WHAT YOU NEED TO DO: Say how many lines in the material below contain the word "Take", giving the number alone.

DATA FOR REVIEW:
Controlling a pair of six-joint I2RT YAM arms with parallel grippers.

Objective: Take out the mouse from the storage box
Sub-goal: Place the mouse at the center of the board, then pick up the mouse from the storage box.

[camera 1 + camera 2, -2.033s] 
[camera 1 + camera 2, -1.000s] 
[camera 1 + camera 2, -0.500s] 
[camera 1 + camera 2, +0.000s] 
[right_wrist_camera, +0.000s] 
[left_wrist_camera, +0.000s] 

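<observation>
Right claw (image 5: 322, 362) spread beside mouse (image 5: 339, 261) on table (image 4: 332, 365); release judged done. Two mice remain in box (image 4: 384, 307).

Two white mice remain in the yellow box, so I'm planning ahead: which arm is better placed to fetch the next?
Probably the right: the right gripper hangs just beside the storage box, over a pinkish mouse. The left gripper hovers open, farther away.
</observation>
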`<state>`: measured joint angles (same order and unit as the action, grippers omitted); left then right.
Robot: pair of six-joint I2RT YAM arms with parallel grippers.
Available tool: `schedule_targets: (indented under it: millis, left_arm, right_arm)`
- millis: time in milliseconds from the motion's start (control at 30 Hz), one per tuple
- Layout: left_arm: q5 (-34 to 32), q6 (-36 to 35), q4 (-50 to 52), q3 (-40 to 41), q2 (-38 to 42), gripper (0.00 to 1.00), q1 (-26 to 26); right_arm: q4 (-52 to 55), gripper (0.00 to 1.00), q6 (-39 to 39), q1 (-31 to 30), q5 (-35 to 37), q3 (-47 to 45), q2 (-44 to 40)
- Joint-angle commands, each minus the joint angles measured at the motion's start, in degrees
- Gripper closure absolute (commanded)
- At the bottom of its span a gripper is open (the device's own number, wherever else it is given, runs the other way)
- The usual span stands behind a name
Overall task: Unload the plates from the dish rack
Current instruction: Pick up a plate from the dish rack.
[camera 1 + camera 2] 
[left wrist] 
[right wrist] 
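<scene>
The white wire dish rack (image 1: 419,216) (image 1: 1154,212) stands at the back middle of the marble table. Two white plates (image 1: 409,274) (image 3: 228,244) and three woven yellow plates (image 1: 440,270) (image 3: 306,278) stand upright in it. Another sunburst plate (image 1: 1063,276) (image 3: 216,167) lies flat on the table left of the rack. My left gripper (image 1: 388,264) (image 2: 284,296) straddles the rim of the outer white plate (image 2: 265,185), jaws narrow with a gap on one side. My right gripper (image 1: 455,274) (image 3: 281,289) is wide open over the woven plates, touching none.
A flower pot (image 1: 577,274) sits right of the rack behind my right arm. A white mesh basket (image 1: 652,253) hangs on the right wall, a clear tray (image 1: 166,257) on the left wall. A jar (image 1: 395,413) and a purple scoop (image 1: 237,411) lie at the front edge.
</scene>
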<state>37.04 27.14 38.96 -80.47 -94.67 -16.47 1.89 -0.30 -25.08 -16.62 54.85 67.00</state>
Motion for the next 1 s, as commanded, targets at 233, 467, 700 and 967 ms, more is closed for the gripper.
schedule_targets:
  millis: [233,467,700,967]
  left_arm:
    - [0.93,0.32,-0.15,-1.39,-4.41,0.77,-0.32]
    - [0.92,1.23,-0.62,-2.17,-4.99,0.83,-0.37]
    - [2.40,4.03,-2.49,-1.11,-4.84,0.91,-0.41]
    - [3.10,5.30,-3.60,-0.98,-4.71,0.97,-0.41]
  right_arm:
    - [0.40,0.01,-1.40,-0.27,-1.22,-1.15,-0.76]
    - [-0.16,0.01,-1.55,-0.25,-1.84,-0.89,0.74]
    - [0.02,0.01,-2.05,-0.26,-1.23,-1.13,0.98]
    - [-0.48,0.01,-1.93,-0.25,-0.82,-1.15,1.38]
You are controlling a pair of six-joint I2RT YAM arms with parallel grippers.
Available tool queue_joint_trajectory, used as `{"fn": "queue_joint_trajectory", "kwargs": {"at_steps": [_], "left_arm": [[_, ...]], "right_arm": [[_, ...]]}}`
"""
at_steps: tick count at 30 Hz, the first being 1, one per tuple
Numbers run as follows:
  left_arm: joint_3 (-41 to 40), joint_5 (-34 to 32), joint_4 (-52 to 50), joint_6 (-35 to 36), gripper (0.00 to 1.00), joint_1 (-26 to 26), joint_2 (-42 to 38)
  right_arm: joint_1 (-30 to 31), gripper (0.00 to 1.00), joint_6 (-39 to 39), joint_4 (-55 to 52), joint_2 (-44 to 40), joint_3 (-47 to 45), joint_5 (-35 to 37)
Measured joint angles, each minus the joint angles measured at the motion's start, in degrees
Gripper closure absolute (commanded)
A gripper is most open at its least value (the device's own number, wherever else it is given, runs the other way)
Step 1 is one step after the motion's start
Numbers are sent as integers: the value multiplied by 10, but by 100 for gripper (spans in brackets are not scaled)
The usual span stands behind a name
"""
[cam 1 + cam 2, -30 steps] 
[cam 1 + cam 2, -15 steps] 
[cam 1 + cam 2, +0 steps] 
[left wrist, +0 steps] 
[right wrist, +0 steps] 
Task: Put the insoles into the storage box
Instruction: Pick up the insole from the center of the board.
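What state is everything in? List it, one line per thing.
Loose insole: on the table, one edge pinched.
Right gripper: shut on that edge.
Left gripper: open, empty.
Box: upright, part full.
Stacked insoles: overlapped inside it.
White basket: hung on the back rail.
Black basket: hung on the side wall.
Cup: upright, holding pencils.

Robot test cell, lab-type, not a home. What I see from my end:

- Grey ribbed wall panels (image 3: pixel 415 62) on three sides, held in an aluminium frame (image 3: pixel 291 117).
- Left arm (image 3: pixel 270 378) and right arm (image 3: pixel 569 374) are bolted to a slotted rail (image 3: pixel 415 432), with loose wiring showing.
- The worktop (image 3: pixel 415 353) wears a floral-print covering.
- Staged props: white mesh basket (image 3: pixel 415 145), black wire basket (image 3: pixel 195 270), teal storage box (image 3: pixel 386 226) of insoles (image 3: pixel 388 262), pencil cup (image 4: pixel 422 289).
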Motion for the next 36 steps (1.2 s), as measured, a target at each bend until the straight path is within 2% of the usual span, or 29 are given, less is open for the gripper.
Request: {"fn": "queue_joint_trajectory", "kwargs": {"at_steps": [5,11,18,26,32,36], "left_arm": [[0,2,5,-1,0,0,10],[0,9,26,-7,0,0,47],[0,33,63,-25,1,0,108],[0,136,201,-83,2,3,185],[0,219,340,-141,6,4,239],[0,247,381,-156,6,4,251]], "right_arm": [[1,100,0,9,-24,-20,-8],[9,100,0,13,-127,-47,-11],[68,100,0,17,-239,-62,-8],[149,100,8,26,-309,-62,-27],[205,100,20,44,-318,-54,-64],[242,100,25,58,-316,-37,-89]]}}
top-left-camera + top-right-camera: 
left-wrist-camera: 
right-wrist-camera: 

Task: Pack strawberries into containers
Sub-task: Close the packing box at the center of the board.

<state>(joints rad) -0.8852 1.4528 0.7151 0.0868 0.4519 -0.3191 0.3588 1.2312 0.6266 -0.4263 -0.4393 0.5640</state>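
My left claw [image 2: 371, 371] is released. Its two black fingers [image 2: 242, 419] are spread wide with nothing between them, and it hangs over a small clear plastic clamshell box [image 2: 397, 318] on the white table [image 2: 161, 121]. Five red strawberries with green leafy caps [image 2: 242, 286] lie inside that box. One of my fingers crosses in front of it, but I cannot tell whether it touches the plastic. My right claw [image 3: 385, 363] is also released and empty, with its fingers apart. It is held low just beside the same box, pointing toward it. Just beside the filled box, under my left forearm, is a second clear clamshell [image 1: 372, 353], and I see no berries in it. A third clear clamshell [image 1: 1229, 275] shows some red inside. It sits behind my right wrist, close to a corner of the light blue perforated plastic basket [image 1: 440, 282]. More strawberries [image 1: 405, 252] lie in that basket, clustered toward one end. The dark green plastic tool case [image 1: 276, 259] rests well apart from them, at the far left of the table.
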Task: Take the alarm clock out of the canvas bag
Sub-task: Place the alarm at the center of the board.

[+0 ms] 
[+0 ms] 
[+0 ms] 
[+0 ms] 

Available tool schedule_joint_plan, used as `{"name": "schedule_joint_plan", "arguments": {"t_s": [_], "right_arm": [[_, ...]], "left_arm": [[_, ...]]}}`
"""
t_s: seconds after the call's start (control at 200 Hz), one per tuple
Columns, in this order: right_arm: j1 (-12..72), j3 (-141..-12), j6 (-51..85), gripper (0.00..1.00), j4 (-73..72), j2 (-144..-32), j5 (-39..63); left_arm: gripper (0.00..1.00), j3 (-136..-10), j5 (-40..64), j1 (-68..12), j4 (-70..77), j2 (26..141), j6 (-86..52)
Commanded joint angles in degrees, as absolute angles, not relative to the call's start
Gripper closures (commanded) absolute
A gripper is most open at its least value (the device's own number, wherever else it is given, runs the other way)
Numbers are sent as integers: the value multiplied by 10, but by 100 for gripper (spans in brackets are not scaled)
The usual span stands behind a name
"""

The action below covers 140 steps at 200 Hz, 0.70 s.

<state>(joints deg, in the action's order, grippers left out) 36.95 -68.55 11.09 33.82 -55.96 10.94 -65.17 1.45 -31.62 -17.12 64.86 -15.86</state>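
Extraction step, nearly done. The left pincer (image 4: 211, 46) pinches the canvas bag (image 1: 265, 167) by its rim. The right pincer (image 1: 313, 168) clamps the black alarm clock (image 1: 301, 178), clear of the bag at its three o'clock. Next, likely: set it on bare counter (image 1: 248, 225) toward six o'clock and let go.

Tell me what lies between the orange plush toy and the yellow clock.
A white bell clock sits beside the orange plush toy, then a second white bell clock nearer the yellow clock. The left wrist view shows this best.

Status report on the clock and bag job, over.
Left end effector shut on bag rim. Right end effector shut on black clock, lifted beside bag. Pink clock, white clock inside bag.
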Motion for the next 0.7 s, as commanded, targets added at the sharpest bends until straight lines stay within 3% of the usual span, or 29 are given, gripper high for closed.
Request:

YOUR RESPONSE: 2